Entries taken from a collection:
++++++++

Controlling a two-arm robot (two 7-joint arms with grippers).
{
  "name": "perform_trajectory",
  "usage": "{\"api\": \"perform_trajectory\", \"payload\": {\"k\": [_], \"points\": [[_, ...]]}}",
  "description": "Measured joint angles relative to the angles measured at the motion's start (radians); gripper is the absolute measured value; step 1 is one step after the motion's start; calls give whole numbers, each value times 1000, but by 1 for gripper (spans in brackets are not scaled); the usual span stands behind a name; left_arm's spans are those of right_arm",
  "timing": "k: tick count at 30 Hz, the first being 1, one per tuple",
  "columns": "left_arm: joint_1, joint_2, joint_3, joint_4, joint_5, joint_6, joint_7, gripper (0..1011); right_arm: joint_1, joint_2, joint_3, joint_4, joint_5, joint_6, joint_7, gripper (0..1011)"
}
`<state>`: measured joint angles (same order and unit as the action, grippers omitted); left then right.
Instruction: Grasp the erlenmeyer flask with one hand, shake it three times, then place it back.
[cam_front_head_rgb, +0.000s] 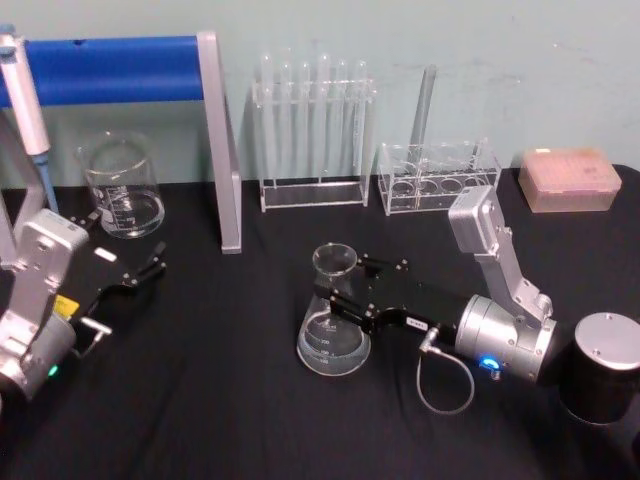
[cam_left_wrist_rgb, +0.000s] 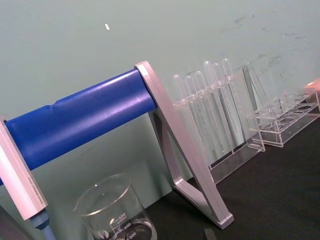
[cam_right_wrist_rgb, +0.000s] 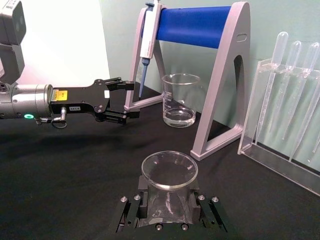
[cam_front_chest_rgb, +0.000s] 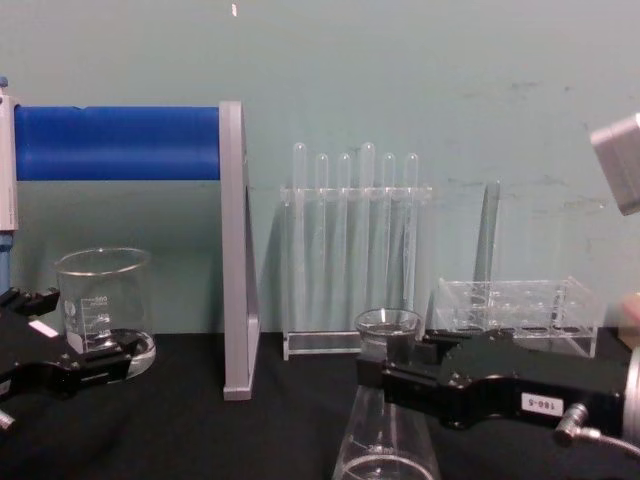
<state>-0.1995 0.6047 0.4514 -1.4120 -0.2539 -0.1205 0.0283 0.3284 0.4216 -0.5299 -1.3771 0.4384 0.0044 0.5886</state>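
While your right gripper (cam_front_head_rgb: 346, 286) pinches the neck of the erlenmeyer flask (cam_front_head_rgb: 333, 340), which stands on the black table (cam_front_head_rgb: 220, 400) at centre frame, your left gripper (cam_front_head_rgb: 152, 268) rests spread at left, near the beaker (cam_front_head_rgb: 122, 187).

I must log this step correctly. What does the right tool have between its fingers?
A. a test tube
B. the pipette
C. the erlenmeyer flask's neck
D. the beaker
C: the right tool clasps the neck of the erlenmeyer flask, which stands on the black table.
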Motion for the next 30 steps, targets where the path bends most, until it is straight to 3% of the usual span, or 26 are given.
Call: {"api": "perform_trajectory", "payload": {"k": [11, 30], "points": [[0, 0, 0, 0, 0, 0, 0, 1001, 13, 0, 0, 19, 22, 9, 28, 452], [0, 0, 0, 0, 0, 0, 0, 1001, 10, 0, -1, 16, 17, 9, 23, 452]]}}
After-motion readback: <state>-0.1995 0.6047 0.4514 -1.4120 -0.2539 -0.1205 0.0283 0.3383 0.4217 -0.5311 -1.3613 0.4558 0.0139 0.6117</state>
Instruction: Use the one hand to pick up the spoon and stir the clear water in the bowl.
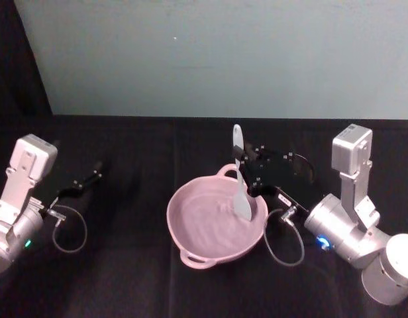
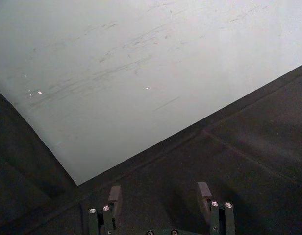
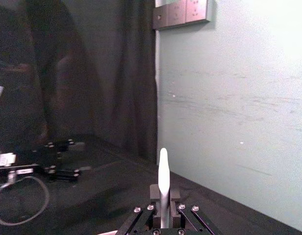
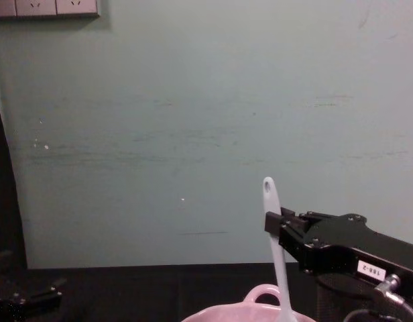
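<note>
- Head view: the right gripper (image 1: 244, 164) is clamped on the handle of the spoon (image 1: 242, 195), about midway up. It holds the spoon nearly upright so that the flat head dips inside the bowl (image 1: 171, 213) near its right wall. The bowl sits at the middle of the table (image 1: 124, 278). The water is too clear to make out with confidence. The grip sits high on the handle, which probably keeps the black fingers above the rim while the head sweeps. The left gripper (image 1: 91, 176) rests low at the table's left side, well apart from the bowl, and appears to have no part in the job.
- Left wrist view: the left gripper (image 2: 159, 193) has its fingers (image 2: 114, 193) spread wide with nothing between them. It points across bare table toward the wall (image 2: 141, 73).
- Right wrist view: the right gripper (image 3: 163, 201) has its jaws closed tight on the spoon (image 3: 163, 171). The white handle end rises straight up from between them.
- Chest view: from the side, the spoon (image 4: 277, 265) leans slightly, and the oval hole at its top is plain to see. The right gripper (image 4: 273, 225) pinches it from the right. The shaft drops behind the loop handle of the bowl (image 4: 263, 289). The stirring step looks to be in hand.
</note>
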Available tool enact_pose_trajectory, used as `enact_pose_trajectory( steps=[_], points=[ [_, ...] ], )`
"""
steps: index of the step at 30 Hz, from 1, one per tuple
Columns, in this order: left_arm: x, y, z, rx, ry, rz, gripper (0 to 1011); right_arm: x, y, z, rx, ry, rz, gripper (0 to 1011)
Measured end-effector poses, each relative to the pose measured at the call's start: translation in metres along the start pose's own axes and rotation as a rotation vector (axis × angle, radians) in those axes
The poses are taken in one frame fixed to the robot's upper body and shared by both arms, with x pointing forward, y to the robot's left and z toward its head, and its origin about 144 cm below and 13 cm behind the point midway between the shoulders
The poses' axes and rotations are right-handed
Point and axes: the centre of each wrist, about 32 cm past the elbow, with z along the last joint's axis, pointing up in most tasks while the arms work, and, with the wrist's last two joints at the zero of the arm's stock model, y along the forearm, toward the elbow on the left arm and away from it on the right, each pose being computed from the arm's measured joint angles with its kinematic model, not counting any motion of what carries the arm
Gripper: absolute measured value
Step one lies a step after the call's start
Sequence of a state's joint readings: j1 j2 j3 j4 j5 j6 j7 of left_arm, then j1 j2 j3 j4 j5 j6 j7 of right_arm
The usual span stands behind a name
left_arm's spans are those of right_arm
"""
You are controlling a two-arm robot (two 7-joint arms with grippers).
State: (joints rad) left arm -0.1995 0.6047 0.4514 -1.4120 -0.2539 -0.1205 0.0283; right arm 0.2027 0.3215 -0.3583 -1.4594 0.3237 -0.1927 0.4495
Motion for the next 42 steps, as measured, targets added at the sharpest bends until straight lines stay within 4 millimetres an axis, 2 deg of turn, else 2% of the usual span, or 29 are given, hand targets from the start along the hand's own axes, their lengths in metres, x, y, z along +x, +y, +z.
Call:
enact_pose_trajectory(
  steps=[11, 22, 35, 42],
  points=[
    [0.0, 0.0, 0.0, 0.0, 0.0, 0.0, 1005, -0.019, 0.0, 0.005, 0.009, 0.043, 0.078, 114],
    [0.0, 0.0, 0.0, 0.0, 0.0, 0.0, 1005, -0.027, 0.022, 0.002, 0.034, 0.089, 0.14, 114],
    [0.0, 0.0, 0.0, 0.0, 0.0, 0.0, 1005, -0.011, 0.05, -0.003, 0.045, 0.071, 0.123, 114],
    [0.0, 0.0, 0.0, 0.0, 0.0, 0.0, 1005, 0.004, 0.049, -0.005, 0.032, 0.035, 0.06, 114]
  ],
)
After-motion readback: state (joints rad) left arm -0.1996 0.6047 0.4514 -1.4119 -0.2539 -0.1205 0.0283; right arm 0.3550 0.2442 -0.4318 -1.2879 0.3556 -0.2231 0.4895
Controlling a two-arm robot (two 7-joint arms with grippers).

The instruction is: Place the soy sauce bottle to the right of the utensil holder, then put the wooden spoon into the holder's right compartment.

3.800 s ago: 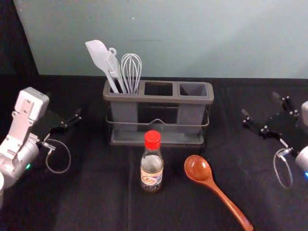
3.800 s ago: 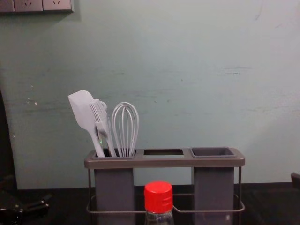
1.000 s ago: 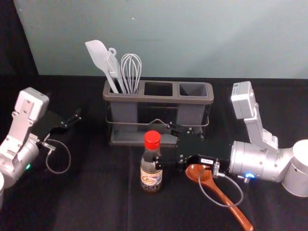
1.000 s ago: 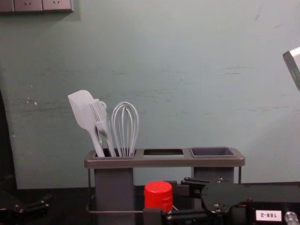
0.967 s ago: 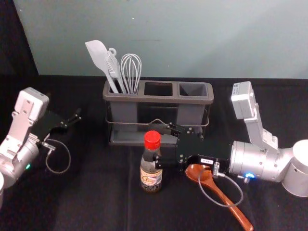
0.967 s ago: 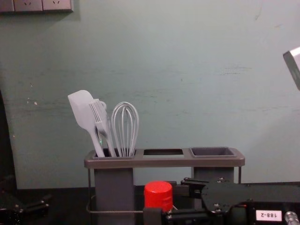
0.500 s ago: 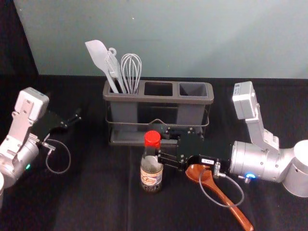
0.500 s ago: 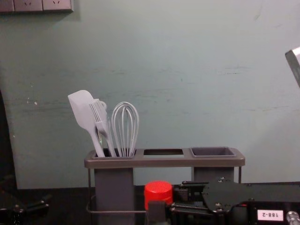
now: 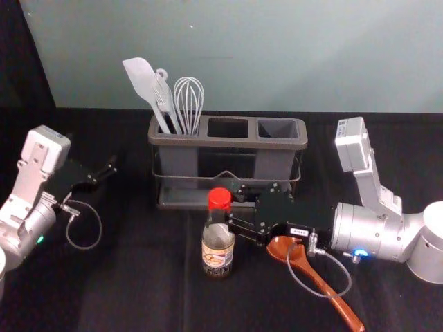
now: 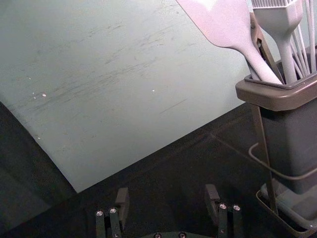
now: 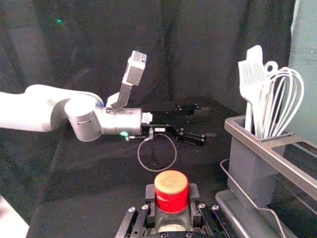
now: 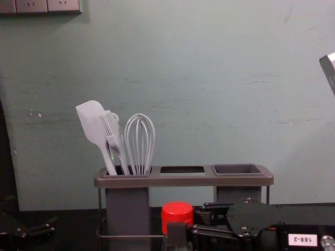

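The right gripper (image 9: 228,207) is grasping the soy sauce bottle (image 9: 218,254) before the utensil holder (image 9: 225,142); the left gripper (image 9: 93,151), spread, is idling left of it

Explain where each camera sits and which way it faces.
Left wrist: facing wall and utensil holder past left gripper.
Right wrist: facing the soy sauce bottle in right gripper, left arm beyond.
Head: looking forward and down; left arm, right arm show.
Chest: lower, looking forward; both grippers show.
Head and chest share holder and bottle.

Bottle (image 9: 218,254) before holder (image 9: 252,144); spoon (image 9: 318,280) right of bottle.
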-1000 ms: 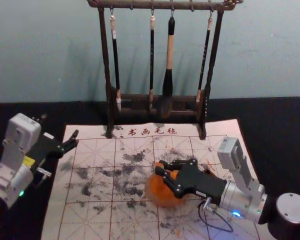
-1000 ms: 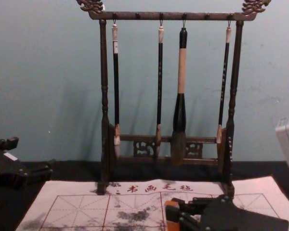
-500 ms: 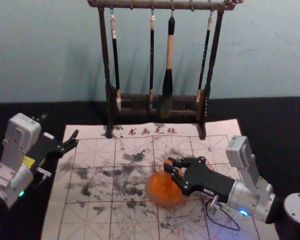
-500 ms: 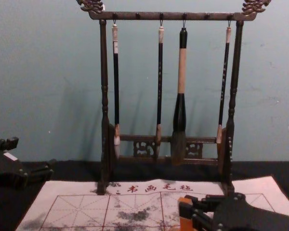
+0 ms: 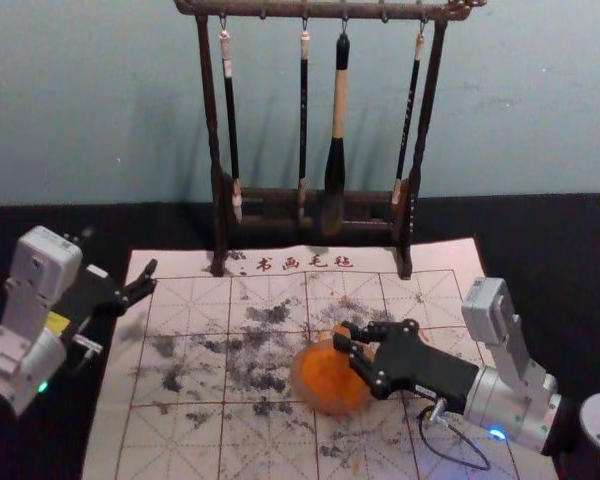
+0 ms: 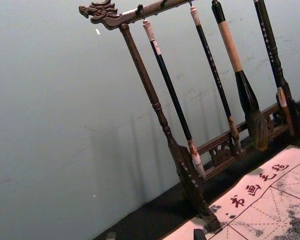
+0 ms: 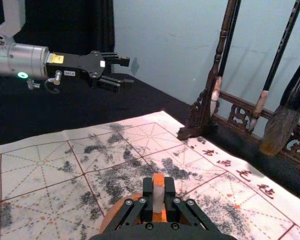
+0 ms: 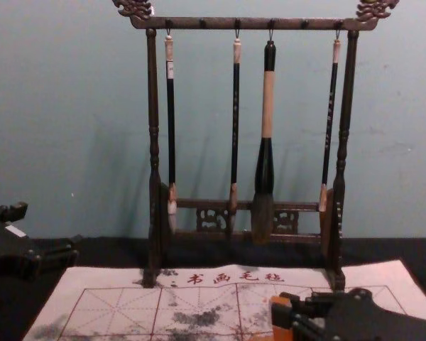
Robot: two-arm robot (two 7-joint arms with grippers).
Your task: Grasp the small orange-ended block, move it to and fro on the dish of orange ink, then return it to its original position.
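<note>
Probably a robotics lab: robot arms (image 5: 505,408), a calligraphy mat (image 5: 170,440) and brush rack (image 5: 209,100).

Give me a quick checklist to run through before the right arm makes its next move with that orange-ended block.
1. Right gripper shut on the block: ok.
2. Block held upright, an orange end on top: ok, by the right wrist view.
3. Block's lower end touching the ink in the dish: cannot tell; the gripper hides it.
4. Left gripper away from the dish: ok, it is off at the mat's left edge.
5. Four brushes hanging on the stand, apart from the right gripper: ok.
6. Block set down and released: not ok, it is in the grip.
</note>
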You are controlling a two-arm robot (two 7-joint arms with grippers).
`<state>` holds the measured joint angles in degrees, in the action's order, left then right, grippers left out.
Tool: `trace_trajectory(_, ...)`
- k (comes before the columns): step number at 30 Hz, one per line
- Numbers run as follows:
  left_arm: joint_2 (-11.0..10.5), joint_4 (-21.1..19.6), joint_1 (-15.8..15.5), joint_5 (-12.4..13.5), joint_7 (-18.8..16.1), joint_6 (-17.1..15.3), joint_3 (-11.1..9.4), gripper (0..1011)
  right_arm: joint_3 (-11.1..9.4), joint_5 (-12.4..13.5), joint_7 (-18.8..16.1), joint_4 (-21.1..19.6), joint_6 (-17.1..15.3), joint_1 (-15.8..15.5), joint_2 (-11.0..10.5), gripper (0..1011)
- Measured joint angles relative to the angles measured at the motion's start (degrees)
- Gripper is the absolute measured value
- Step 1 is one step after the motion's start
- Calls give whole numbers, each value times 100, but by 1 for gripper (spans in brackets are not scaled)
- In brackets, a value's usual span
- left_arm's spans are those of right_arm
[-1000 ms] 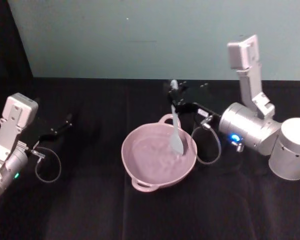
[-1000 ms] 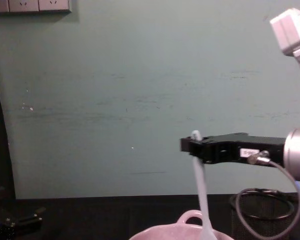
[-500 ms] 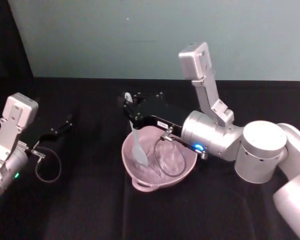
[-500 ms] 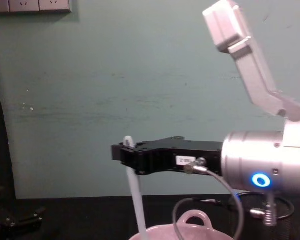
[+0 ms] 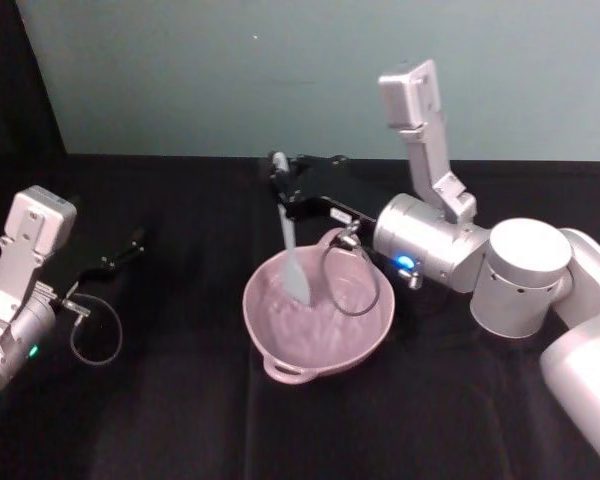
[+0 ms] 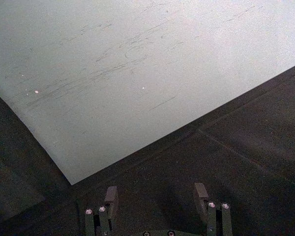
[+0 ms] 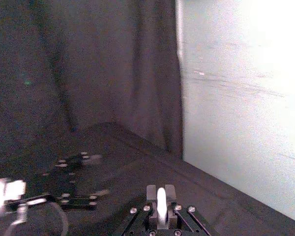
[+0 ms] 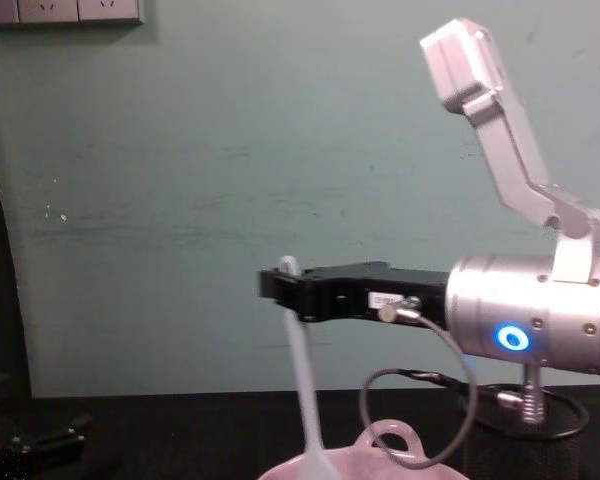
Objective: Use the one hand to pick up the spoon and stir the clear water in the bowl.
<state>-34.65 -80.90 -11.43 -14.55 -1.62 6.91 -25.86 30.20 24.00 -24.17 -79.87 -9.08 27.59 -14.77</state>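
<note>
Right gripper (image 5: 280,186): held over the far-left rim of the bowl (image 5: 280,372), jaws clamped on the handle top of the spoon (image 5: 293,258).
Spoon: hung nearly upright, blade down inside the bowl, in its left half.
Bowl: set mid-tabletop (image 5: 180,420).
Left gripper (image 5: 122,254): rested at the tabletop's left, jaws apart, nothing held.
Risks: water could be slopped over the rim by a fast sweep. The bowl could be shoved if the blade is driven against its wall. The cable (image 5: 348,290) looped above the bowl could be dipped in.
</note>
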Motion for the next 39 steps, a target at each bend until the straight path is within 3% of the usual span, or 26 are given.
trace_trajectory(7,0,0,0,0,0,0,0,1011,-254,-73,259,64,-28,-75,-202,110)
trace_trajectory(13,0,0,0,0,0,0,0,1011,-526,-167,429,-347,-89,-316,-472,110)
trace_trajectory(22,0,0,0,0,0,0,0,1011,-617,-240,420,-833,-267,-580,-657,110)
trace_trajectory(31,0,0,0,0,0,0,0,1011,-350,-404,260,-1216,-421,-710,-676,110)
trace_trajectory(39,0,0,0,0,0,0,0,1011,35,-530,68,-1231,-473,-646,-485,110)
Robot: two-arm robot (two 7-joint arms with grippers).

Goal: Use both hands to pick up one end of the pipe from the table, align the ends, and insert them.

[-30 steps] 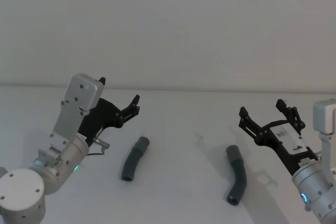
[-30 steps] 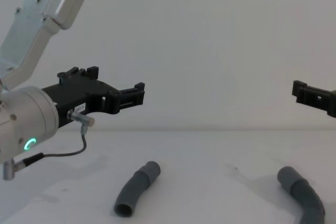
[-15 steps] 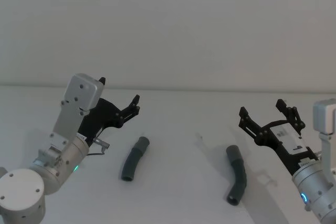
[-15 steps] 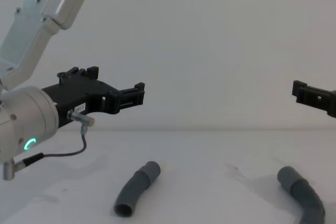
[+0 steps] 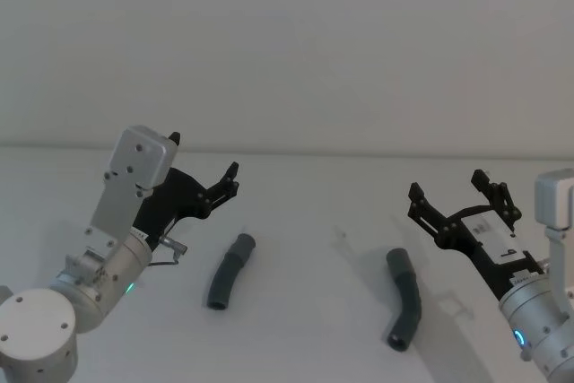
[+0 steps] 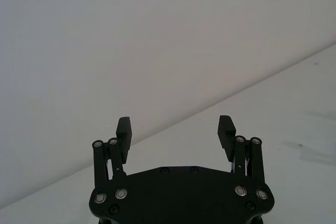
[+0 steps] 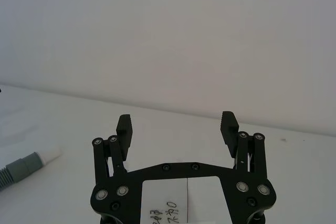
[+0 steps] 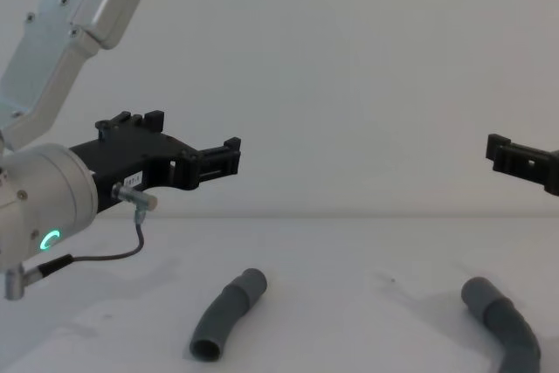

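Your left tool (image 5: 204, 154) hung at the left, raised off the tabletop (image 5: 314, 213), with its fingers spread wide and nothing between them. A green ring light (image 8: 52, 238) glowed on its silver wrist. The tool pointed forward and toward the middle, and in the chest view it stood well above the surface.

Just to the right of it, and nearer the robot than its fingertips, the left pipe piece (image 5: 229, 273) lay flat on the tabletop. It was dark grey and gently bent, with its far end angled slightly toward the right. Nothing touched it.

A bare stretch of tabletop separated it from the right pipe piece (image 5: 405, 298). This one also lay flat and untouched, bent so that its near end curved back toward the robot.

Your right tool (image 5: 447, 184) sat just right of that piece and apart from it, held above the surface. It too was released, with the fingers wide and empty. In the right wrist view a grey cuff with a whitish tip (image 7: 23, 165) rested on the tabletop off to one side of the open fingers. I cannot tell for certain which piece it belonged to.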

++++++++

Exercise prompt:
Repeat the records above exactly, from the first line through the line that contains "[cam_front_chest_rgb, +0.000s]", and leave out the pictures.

Answer:
Controlling a two-arm robot (two 7-joint arms with grippers).
{
  "name": "perform_trajectory",
  "usage": "{\"api\": \"perform_trajectory\", \"payload\": {\"k\": [_], \"points\": [[_, ...]]}}",
  "description": "Measured joint angles relative to the angles measured at the motion's start (radians); gripper is the absolute measured value; step 1 is one step after the motion's start; calls give whole numbers, each value times 1000, but by 1 for gripper (spans in brackets are not scaled); the usual span stands behind a name; left_arm's spans are those of right_arm",
  "timing": "k: tick count at 30 Hz, the first being 1, one per tuple",
  "columns": "left_arm: joint_1, joint_2, joint_3, joint_4, joint_5, joint_6, joint_7, gripper (0..1011); right_arm: joint_1, joint_2, joint_3, joint_4, joint_5, joint_6, joint_7, gripper (0..1011)"
}
`<state>`: measured joint angles (same order and unit as the action, grippers omitted); left then right.
Instruction: Grasp the erlenmeyer flask with one hand, shake it three times, then place it back.
[cam_front_head_rgb, +0.000s] 
[cam_left_wrist_rgb, +0.000s] 
[cam_right_wrist_rgb, +0.000s] 
[cam_front_chest_rgb, +0.000s] 

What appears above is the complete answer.